**Task prompt**.
Could you retype the material, starting at its first line and ending with the line holding "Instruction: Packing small", and keep the pictures out?

**Input data**.
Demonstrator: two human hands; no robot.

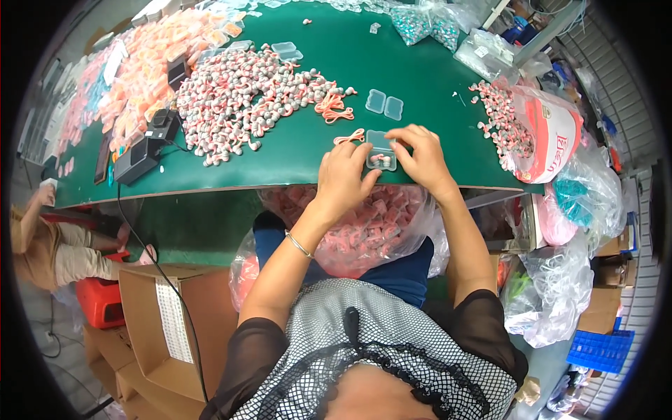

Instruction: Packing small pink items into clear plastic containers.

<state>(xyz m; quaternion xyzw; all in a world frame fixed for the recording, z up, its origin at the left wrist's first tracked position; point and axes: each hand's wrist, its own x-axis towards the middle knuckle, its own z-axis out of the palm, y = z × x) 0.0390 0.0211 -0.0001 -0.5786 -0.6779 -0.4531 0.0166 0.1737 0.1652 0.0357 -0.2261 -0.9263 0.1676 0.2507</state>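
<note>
At the table's near edge lies a small clear plastic case [381,160], its lid raised on the far side and a few pink-and-grey earplugs [381,160] in its base. My left hand [343,173] grips the case's left side, fingers bent and thumb at the near corner. On the other side, my right hand [420,159] curls its fingers against the case's right edge by the lid. A bundled orange cord [349,137] lies just beyond my left fingers. Farther off are more orange cords [333,108] and another opened clear case [384,104].
A large heap of pink-and-grey earplugs [245,98] covers the table's left middle. Right of me, a white-and-red bag [553,133] spills similar pieces. Black boxes [138,159] with a cable stand at left. A plastic bag of packed pink cases [364,227] sits below the edge. Another person's hand [46,194] shows far left.
</note>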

**Response**.
Demonstrator: two human hands; no robot.


Instruction: Packing small pink items into clear plastic containers.

The answer is complete, and the exercise is done.